The Federal Reserve Bank of San Francisco is seeking a senior crypto architect to conduct research and development related to a central bank digital currency (CBDC).

The Fed’s regional bank advertises job position

The western regional bank of the Fed has advertised the job position on LinkedIn and Indeed.

The Federal Reserve System (FRS) seeks a technologist to support its mission of promoting accessible, safe, and efficient systems to facilitate dollar transactions.

The FRS aims to gain further insight into the costs and benefits of potential technologies for CBDC and this emerging field, considering the dollar’s significant role.

The San Francisco Federal Reserve is currently seeking a senior cryptocurrency architect to work as a lead application developer and develop sample systems for a Central Bank Digital Currency (CBDC).

The job posting on Indeed states that the minimum annual salary for this position is $134,900. This is not the first time the central bank has advertised for positions related to CBDC.

Three weeks ago, they advertised for a CBDC product manager and in February, they were searching for a senior application architect for digital currency, which seems to have been filled already.

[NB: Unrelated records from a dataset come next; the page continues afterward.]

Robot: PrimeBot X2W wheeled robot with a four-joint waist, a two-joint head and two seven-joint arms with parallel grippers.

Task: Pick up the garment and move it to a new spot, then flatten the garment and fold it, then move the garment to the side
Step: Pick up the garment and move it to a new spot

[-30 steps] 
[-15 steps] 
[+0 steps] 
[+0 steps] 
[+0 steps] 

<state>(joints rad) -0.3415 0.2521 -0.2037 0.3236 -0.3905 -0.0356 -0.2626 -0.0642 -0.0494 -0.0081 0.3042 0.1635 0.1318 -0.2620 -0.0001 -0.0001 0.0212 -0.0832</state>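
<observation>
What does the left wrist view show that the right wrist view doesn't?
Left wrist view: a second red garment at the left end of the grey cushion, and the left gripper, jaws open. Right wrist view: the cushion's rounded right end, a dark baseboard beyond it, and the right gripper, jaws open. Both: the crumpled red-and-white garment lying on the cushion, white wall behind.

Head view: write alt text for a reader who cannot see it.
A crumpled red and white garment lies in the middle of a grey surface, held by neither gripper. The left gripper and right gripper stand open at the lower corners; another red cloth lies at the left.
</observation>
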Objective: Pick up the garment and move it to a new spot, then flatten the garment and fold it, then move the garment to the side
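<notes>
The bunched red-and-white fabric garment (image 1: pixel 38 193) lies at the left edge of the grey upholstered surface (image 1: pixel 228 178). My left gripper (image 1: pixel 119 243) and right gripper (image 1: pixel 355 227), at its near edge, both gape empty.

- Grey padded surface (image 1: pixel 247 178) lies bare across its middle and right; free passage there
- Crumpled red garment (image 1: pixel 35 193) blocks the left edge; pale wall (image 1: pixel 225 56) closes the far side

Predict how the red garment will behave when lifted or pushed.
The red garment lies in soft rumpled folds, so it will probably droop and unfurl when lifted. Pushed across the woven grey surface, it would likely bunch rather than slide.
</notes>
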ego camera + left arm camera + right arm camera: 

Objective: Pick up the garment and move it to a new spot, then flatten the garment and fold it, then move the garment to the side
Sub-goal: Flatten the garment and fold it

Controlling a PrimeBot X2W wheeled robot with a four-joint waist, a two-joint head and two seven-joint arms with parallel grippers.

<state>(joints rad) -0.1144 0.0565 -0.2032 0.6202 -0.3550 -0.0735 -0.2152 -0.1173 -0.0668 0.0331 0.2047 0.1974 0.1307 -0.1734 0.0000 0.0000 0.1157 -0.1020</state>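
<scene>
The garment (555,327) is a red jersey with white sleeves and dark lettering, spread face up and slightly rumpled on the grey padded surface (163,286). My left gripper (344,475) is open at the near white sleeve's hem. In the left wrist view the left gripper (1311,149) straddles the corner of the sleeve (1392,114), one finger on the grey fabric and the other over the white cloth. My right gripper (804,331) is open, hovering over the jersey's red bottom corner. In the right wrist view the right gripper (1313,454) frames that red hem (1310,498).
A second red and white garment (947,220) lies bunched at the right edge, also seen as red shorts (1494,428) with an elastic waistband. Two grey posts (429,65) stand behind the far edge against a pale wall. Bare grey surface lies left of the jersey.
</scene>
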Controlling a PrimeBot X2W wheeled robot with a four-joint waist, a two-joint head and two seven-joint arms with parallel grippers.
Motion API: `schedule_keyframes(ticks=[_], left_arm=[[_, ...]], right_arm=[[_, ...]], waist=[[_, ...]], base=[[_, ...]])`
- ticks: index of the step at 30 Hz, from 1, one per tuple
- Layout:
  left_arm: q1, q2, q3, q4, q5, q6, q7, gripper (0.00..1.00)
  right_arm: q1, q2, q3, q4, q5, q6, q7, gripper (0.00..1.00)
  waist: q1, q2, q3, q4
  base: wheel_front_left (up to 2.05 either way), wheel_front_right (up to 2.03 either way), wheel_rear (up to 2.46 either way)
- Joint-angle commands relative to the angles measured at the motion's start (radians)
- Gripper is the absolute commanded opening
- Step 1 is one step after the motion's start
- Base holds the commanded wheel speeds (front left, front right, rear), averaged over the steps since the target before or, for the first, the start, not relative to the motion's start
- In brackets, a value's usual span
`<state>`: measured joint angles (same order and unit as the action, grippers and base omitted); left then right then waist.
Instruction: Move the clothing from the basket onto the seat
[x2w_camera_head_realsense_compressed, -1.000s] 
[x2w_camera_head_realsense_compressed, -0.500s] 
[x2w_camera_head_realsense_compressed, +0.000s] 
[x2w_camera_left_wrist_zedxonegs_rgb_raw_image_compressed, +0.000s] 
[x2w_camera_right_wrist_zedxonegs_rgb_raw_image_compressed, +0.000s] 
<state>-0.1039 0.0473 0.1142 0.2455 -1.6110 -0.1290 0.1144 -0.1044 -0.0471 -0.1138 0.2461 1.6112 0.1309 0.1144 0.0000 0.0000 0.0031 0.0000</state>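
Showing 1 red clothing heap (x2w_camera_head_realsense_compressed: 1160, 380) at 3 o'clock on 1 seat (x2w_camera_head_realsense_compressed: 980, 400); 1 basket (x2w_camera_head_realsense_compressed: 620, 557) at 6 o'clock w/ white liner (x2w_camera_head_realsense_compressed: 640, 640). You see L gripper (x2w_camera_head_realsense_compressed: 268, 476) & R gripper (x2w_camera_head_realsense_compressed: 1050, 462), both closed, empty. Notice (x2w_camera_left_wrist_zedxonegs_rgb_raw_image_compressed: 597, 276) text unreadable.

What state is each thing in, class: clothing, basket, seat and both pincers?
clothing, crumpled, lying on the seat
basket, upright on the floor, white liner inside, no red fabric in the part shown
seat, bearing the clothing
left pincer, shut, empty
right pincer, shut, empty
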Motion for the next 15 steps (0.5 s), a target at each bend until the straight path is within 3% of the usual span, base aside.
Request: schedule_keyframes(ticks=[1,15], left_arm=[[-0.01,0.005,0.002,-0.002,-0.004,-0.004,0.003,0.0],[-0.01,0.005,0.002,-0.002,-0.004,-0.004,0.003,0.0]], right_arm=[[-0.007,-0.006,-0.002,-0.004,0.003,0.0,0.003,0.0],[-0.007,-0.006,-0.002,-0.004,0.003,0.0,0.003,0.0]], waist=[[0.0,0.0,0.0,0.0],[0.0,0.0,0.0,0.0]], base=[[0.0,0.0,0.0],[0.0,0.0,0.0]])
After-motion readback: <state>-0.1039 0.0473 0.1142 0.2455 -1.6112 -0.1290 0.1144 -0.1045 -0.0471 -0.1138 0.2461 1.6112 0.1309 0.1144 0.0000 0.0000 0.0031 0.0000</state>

Central Banks to increase interest rates

During an interview with the Wolf of All Streets podcast, McGlone made a prediction that central banks will soon increase interest rates, which will result in a substantial financial realignment.

McGlone believes that the current narrative surrounding central banks raising rates will contribute to the largest reset of a lifetime.

According to a senior Bloomberg commodities analyst, the Federal Reserve’s influence on the global market remains strong, and other central banks are likely to follow in its footsteps, as they have done in the past.

The analyst anticipates a 0.25% rate hike occurring today, with all central banks except China and Japan following suit.

Despite claims that the US has become less economically significant, central banks view it as more important than ever and are struggling to keep pace with the Federal Reserve.